Here Be Una.

 
Welcome to the manifestation of my id. Here you'll find me spiel on about stuff which interests and irritates me, and you might end up finding something interesting or amusing. We hope. Me and my id.

A Potted History of Una

'It's grim oop North...'

So who am I? My name's Una McCormack, I'm 26 years old, and I live in the gorgeous University town of Cambridge (that's in England, folks, not Massachusetts). I was brought up in St. Helen's, Merseyside; a town of little note apart from being the place from which hailed both conductor Sir Thomas Beecham and 80s pop idol Rick Astley. Oh yeah, and there's a rugby team and they used to make glass there, but not since the general collapse of the British manufacturing industry. Despite being the ultimate town of no real interest, those who have escaped St. Helen's remain bizarrely fond of it. It is also the urban equivalent of the 'Seven Degrees from Kevin Bacon' game. You are unlikely to be as many as 7 degrees from someone who has lived in St. Helen's...

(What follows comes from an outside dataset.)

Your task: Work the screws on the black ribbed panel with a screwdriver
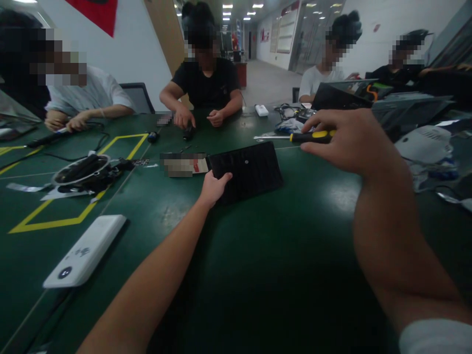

I come from an absolutely HUGE family. OK, there are six of us, but that's pretty big. Although you can e-mail very nearly all of my siblings (and why not? It keeps me happy) there's only one sib with a presence, so if you get bored with this McCormack, visit Niall's page instead. Niall does interesting things, like live in New Zealand and speak Chinese.


'You're history!'    'You're Social and Political Science!'

Back to me. Eighteen years of Tory rule were nothing compared to the 18 years of my youth trapped in a grim Northern town. Battling against all odds, I sat four A-levels and in 1990 went up to Newnham College, Cambridge to study History. Part way through I switched to study Social and Political Science, and achieved an outstanding 2:1 like every one else in the world.

Newnham is the older of the 2 remaining all female undergraduate colleges of the University of Cambridge. The older colleges round here are a bit snooty about Newnham, but that's simply the last gasp of patriarchy in the face of female domination and about time too. So don't pay any attention to them. Newnham is very pretty and has lots of nice flowers.

Whilst at college I met my partner Matthew. He was a student at Gonville and Caius College and is the brainiest person in the world.

I liked being an undergraduate a lot, so actually having to get a job constituted a culture shock. Particularly when the company I went to work for was as rubbish as The Technology Broker. Don't know if that constitutes libel and don't care. It would be fun testing it in court. Hey, Mr Lawyer! Only joking! I loved working there!
 


'Time... enough!!'

11 months was quite enough for me to realize that I just wasn't all that interested in an international business career, and as I didn't have one and one wasn't imminent, I moved to Reading instead. Here I enrolled at the University of Reading where I took a Master's degree in Research Methods in Psychology. Psychology would have proved a great disappointment where it not for the unique presence of Rex Stainton Rogers and his course on critical psychology, which all made a great deal of sense. Despite Rex's best efforts! Rex's course gave me an interest in Q methodology, which formed the basis of my Master's thesis on first-time voting in the 1997 UK General Election, and which I find increasingly interesting from all sorts of philosophical and research viewpoints.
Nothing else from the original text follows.